La commission a examiné le projet de révision de laloi sur l’égalité pour les handicapés (25.020). Elle soutient, par 17 voix contre 7, l’entrée en matière et a décidé d’adresser un corapport à la Commission de la science, de l’éducation et de la culture pour lui faire part de ses propositions. Par 15 voix contre 7 et 1 abstention, la commission propose de réviser le projet en ce qui concerne les rapports de travail de droit privé, dans le but de prévoir des mesures de soutien efficaces permettant l’intégration de personnes handicapées dans le marché du travail. Elle considère en effet que l’approche d’intégration par la voie juridique, choisie par le Conseil fédéral, rendrait l’embauche de personnes handicapées moins attrayante pour les employeurs potentiels, allant à l’encontre de l’objectif poursuivi. Au lieu de cela, il faudrait davantage mettre l’accent sur des prestations de soutien pour les employeurs ou sur des mesures d’intégration. De plus, elle propose, par 13 voix contre 8, de reformuler le nouvel article 6 de sorte à mieux détailler les exigences relatives aux services numériques. Par 12 voix contre 10 et 2 abstentions, elle propose enfin de biffer l’article 9b du projet concernant l’allègement du fardeau de la preuve de l’existence d’une inégalité.

Autres objets

La commission a donné suite, par 13 voix contre 12, à l’iv. pa. Roduit « Ancrer de manière explicite le domaine de la formation et du perfectionnement dans la LACI » (24.456), qui vise à renforcer la lutte contre le chômage structurel ou de longue durée en misant davantage sur des mesures de formation. Étant donné la bonne situation financière de l’assurance-chômage, elle estime qu’il serait possible d’investir dans la formation des personnes peu qualifiées pour favoriser leur insertion durable dans l’emploi. Il revient désormais à la commission homologue du Conseil des États de se prononcer sur l’opportunité de donner suite à cette initiative.

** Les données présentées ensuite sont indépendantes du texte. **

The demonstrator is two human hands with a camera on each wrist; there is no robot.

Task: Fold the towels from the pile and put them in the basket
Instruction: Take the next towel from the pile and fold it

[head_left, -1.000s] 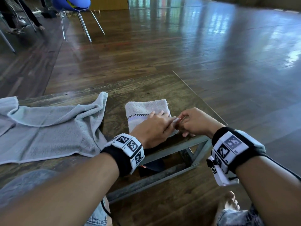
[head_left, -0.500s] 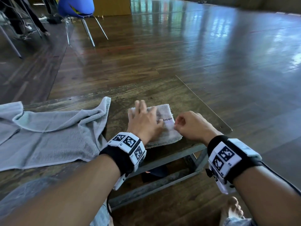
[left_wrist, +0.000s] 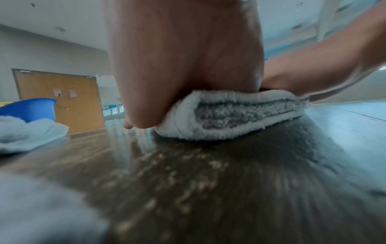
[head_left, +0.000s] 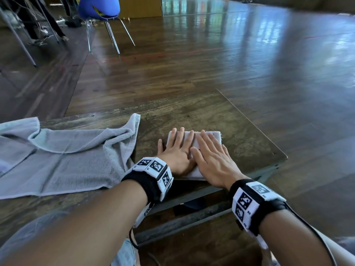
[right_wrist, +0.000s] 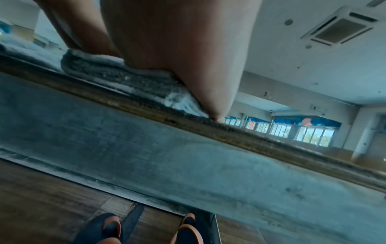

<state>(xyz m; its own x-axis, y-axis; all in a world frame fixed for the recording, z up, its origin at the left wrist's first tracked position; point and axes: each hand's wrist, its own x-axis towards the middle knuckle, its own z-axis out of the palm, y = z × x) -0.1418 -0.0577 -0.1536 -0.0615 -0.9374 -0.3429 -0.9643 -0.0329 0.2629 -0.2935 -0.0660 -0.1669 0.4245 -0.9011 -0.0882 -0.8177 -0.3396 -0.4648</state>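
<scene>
Under both my palms, near the right front corner of the worn wooden table (head_left: 240, 131), lies the small white folded terry towel (head_left: 216, 135). My left hand (head_left: 177, 150) and right hand (head_left: 210, 160) lie flat side by side on it, fingers straight, pressing, gripping nothing. Its long axis looks to run left to right across me, so either hand could lift it. No basket shows anywhere. The big grey towel (head_left: 63, 160) sprawls unfolded to the left. Only the left wrist view shows the stacked layers of the near edge (left_wrist: 240, 113); the head view hides them.
</scene>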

La commission a poursuivi ses travaux de mise en œuvre de l’iv. pa. Humbel « Dispositifs médicaux figurant sur la liste des moyens et appareils. Instaurer la concurrence sur les prix » (16.419). Afin de clarifier des questions encore ouvertes en raison de la complexité du système de remboursement des moyens et appareils ainsi que de l’évolution du droit en vigueur depuis l’adoption de son avant-projet de 2019, la commission a chargé l’administration d’organiser une table ronde avec les acteurs concernés. Ce dialogue devra permettre de mieux définir le cadre légal pour l’introduction d’un système de négociations tarifaires plus ouvert à la concurrence, efficace et fonctionnel.

Par 16 voix contre 8, la commission a décidé de retirer son initiative en faveur d’une 13e rente pour les bénéficiaires de l’AI (24.424) après que son homologue du Conseil des États (CSSS-E) a décidé de ne pas l’approuver. À sa prochaine séance, elle examinera l’opportunité d’approfondir, en déposant une proposition de postulat de commission, la solution présentée par la CSSS-E consistant à accorder aux bénéficiaires d’une rente AI tributaires des prestations complémentaires un supplément égal à une 13e rente.

Par 15 voix contre 8 et 2 abstentions, la commission a déposé une motion de commission (25.3429) chargeant le Conseil fédéral de mettre fin à l’exclusion du secteur temporaire du champ d’application de l’indemnité en cas d’intempéries. Elle estime qu’il n’y a aucune raison valable de maintenir cette inégalité de traitement, puisque la majorité des contrats du secteur temporaire sont à durée indéterminée ou saisonnière.

La Commission a enfin auditionné une délégation du Contrôle fédéral des finances au sujet de l'audit du projet clé DigiSanté. Elle a pris connaissance des résultats de l’audit et elle continuera à suivre de près les développements liés à ce projet essentiel pour la numérisation du système de santé.

La commission a siégé les 10 et 11 avril 2025 à Berne, sous la présidence de la conseillère nationale Barbara Gysi (PS, SG) et, pour partie, en présence de la conseillère fédérale Elisabeth Baume-Schneider.